▶ Your objective: Nothing outside the stretch is wanted. Repeat exactly the lines of the listing below from the one that contains "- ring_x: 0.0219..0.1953" through the one that contains "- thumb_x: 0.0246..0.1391", both ends included.

▶ Collected data:
[Start of section]

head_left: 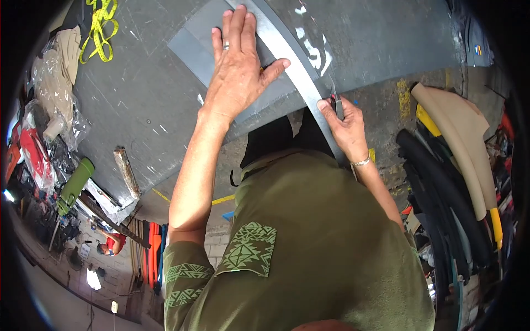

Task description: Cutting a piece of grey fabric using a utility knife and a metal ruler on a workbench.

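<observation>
The left hand [234, 77] lies flat over the grey sheet [190, 48], thumb on the metal ruler [300, 77]; the right hand [350, 129], apart, grips the cutter [338, 106]. Yellow tape [97, 37] lies left of both.

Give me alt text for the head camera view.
A left hand spreads over a gray sheet and metal straightedge; the right hand holds a knife-like tool beside the straightedge. A yellow tape measure lies on the dark worktable.

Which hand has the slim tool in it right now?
The right hand, with the bracelet at its wrist: the slim tool sits in its grip beside the metal strip. The left hand, wearing a ring, is spread out, its thumb on that strip.
</observation>
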`<state>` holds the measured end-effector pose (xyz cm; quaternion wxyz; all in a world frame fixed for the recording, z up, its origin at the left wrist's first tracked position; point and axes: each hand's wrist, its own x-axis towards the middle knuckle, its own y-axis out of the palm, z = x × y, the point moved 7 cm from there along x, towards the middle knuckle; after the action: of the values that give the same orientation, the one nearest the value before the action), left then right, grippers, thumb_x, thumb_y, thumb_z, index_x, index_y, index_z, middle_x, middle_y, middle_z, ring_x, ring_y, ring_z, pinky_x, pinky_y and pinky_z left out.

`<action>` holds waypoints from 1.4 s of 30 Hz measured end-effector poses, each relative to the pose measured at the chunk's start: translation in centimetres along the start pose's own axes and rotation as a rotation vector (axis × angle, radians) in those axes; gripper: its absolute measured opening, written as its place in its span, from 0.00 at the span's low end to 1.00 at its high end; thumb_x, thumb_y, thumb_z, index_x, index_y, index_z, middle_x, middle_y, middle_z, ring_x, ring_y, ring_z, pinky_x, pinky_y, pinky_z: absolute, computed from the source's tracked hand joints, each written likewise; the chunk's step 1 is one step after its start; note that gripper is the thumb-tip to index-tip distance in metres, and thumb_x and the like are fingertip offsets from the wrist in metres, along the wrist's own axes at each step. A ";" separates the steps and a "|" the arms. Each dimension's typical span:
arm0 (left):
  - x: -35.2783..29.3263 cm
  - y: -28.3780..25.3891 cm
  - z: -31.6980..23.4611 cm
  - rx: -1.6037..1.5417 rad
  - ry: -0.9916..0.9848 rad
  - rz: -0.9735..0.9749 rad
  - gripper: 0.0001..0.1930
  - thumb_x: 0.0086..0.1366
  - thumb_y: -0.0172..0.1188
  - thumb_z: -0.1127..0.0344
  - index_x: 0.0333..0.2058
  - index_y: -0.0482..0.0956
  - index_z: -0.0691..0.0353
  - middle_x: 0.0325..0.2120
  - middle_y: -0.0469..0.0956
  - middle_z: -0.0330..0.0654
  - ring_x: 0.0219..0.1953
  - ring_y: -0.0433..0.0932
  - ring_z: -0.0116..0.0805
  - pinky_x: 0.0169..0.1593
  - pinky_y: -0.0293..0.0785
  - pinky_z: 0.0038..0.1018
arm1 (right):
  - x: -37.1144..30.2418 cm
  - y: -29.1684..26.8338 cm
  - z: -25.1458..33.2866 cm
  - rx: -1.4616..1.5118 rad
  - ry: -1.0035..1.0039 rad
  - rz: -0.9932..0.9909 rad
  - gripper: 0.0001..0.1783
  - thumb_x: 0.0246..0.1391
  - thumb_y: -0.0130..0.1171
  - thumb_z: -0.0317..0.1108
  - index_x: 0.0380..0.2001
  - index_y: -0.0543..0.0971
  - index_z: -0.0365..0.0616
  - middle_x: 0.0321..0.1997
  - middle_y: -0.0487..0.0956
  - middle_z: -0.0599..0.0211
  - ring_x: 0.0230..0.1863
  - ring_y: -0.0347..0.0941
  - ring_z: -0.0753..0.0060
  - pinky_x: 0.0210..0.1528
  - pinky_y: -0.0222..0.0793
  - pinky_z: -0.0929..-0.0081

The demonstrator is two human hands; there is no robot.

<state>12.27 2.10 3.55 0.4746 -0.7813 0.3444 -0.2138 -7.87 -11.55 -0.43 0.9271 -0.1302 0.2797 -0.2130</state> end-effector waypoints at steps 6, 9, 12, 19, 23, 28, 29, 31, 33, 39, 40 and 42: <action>0.4 -0.6 -0.8 0.155 -0.027 0.076 0.50 0.64 0.65 0.40 0.67 0.58 0.79 0.72 0.54 0.63 0.76 0.50 0.57 0.76 0.50 0.54 | -0.2 -2.0 3.0 -0.257 -0.022 -0.029 0.19 0.57 0.72 0.43 0.34 0.78 0.38 0.25 0.75 0.59 0.26 0.70 0.65 0.32 0.70 0.69; 0.8 -1.1 -1.0 0.241 -0.041 0.093 0.50 0.62 0.67 0.41 0.67 0.60 0.79 0.70 0.58 0.62 0.75 0.53 0.56 0.75 0.52 0.53 | 0.2 -2.7 6.8 -0.299 -0.148 -0.054 0.19 0.60 0.69 0.38 0.49 0.77 0.39 0.39 0.81 0.52 0.37 0.80 0.55 0.44 0.76 0.64; 1.0 -1.5 -1.1 0.228 -0.077 0.059 0.50 0.59 0.71 0.43 0.66 0.61 0.76 0.69 0.60 0.58 0.74 0.57 0.56 0.75 0.54 0.51 | 1.6 -1.4 10.9 -0.309 -0.319 0.064 0.27 0.67 0.54 0.28 0.68 0.66 0.40 0.60 0.76 0.43 0.60 0.76 0.42 0.63 0.71 0.58; 1.9 -1.2 -1.6 0.212 -0.070 0.085 0.48 0.58 0.74 0.50 0.66 0.61 0.78 0.69 0.60 0.60 0.74 0.56 0.56 0.75 0.54 0.50 | 7.2 3.6 14.8 -0.387 -0.469 0.037 0.29 0.66 0.50 0.24 0.70 0.67 0.50 0.61 0.77 0.45 0.57 0.75 0.37 0.57 0.75 0.52; 1.9 -1.2 -1.3 0.205 -0.059 0.101 0.46 0.58 0.74 0.56 0.66 0.61 0.78 0.71 0.57 0.63 0.75 0.55 0.57 0.75 0.55 0.47 | 8.9 4.5 14.4 -0.464 -0.427 0.016 0.28 0.66 0.50 0.25 0.68 0.68 0.51 0.59 0.78 0.46 0.58 0.76 0.39 0.58 0.75 0.53; 1.8 -1.0 -1.1 0.187 -0.051 0.119 0.46 0.58 0.74 0.57 0.66 0.60 0.78 0.71 0.56 0.64 0.75 0.55 0.57 0.76 0.56 0.46 | 9.0 4.7 14.5 -0.465 -0.531 0.010 0.26 0.66 0.51 0.27 0.67 0.69 0.51 0.49 0.79 0.46 0.41 0.81 0.39 0.45 0.80 0.51; 1.7 -1.0 -1.2 0.185 -0.055 0.116 0.46 0.58 0.74 0.57 0.66 0.60 0.78 0.71 0.55 0.64 0.75 0.55 0.57 0.75 0.56 0.46 | 9.0 4.8 14.5 -0.468 -0.529 0.010 0.26 0.66 0.51 0.27 0.67 0.69 0.51 0.49 0.79 0.46 0.41 0.81 0.39 0.45 0.80 0.51; 1.6 -1.1 -1.2 0.180 -0.058 0.115 0.46 0.58 0.74 0.57 0.66 0.60 0.79 0.71 0.55 0.64 0.75 0.54 0.57 0.75 0.56 0.46 | 8.9 4.8 14.4 -0.485 -0.531 0.008 0.27 0.66 0.51 0.27 0.68 0.68 0.51 0.49 0.79 0.46 0.41 0.82 0.41 0.44 0.81 0.51; 1.6 -1.1 -1.1 0.163 -0.062 0.120 0.47 0.58 0.75 0.58 0.66 0.60 0.79 0.71 0.54 0.64 0.75 0.54 0.57 0.76 0.57 0.46 | 8.9 4.7 14.5 -0.488 -0.527 0.010 0.27 0.66 0.51 0.27 0.67 0.68 0.51 0.49 0.79 0.46 0.41 0.82 0.40 0.45 0.81 0.51; 1.6 -1.2 -1.2 0.168 -0.056 0.121 0.46 0.58 0.75 0.58 0.66 0.60 0.79 0.71 0.54 0.64 0.76 0.53 0.56 0.76 0.56 0.45 | 8.9 4.6 14.7 -0.493 -0.546 0.007 0.27 0.65 0.52 0.26 0.67 0.69 0.50 0.48 0.79 0.46 0.41 0.81 0.40 0.45 0.80 0.51; 1.7 -1.2 -1.1 0.167 -0.056 0.122 0.46 0.58 0.75 0.58 0.66 0.60 0.79 0.71 0.54 0.64 0.76 0.53 0.56 0.76 0.56 0.45 | 9.0 4.6 14.7 -0.499 -0.544 0.013 0.27 0.65 0.52 0.26 0.67 0.69 0.50 0.48 0.79 0.46 0.41 0.81 0.40 0.45 0.80 0.51; 1.6 -1.1 -1.1 0.155 -0.051 0.101 0.46 0.58 0.75 0.57 0.66 0.60 0.79 0.71 0.54 0.64 0.76 0.53 0.56 0.76 0.56 0.45 | 8.9 4.6 14.7 -0.499 -0.542 0.017 0.27 0.65 0.52 0.26 0.67 0.69 0.50 0.48 0.79 0.46 0.41 0.81 0.40 0.44 0.80 0.51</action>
<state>13.03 0.61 5.05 0.5524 -0.7291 0.3536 -0.1956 8.78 -9.90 5.66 0.9090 -0.4015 0.0685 -0.0883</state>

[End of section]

▶ Answer box:
  - ring_x: 0.0219..0.1953
  - ring_y: -0.0433..0.0932
  - ring_z: -0.0116..0.0805
  - pinky_x: 0.0169..0.1593
  - pinky_y: -0.0293..0.0785
  - pinky_z: 0.0038..0.1018
arm1 (right):
  - x: -37.1144..30.2418 cm
  - y: -29.1684..26.8338 cm
  - z: -25.1458..33.2866 cm
  - rx: -1.4616..1.5118 rad
  - ry: -1.0035..1.0039 rad
  - rz: -0.9932..0.9909 rad
  - gripper: 0.0001..0.1783
  - thumb_x: 0.0246..0.1391

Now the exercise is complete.